* **Instructions to follow**:
As you print the data below, keep every line exactly as it is and leave the images behind.

* **Data excerpt**:

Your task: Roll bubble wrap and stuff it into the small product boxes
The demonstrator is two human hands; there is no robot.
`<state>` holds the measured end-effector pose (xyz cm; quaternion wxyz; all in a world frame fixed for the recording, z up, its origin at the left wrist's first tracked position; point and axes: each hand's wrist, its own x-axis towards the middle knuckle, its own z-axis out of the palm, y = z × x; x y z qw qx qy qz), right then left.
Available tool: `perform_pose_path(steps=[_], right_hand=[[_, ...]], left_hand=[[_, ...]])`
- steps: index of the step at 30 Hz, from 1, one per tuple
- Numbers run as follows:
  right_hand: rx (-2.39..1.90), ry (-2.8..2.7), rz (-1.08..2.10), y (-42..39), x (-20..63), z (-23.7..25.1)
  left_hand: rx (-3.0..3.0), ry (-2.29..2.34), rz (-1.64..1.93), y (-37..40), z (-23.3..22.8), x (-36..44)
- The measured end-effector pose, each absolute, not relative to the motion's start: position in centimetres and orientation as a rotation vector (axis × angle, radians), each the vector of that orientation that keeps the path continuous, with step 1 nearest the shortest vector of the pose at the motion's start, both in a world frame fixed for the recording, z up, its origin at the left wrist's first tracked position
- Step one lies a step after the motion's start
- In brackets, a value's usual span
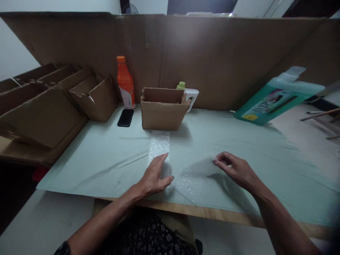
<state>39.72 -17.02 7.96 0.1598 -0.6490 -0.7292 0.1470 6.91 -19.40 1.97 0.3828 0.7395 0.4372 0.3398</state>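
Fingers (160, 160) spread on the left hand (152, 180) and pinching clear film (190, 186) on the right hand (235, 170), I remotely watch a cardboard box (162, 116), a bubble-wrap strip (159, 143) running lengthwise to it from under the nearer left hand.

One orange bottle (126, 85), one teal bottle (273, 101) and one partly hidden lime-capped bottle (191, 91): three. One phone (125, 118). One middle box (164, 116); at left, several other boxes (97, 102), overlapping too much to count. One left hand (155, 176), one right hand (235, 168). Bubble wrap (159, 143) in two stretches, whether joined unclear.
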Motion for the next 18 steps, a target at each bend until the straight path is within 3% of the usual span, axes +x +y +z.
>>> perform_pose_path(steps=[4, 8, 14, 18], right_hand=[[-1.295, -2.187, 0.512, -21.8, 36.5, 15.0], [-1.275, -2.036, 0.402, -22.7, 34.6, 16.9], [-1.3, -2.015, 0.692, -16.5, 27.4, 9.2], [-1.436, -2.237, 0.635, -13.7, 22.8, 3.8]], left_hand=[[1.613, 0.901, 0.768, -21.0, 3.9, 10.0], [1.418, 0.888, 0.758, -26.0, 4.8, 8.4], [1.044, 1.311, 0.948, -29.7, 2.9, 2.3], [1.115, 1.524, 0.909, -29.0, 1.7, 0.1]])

* **Response**:
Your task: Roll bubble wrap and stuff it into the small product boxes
The demonstrator is two human hands; there is no robot.
`<state>` holds the measured end-effector pose (xyz cm; quaternion wxyz; all in a world frame fixed for the recording, z up, its origin at the left wrist's first tracked position; point and axes: each hand's wrist, its own x-axis towards the middle knuckle, its own z-axis out of the palm, y = z × x; x y z qw qx qy qz), right then left.
Available tool: `perform_pose_path(steps=[_], right_hand=[[_, ...]], left_hand=[[_, ...]])`
- steps: index of the step at 30 Hz, from 1, one per tuple
- Numbers run as follows:
  right_hand: rx (-2.39..1.90), ry (-2.8..2.7), rz (-1.08..2.10), y (-42..39), x (-20..63), z (-23.7..25.1)
  left_hand: rx (-3.0..3.0), ry (-2.29..2.34), rz (-1.64..1.93), y (-37..40), z (-23.3..22.8), x (-36..44)
- The measured end-effector pose, each absolute, not relative to the motion's start: position in centimetres and orientation as a rotation vector (axis × angle, radians), each the vector of that orientation that keeps the path continuous, with step 1 nearest the shortest vector of the pose at the motion's start, both in a world frame fixed for the recording, z up, its origin at the left wrist's first tracked position
- Step one lies a step after the motion's start
- In brackets, a value's usual span
<state>39.72 -17.02 7.96 0.1598 -0.6490 -0.7292 0.1470 6.91 -19.40 1.97 0.3828 0.7395 0.4372 0.3398</state>
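Fingers (160, 160) spread on the left hand (152, 180) and pinching clear film (190, 186) on the right hand (235, 170), I remotely watch a cardboard box (162, 116), a bubble-wrap strip (159, 143) running lengthwise to it from under the nearer left hand.

One orange bottle (126, 85), one teal bottle (273, 101) and one partly hidden lime-capped bottle (191, 91): three. One phone (125, 118). One middle box (164, 116); at left, several other boxes (97, 102), overlapping too much to count. One left hand (155, 176), one right hand (235, 168). Bubble wrap (159, 143) in two stretches, whether joined unclear.
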Motion for the next 18 steps, a target at each bend until the straight path is within 3% of the usual span, axes +x +y +z.
>>> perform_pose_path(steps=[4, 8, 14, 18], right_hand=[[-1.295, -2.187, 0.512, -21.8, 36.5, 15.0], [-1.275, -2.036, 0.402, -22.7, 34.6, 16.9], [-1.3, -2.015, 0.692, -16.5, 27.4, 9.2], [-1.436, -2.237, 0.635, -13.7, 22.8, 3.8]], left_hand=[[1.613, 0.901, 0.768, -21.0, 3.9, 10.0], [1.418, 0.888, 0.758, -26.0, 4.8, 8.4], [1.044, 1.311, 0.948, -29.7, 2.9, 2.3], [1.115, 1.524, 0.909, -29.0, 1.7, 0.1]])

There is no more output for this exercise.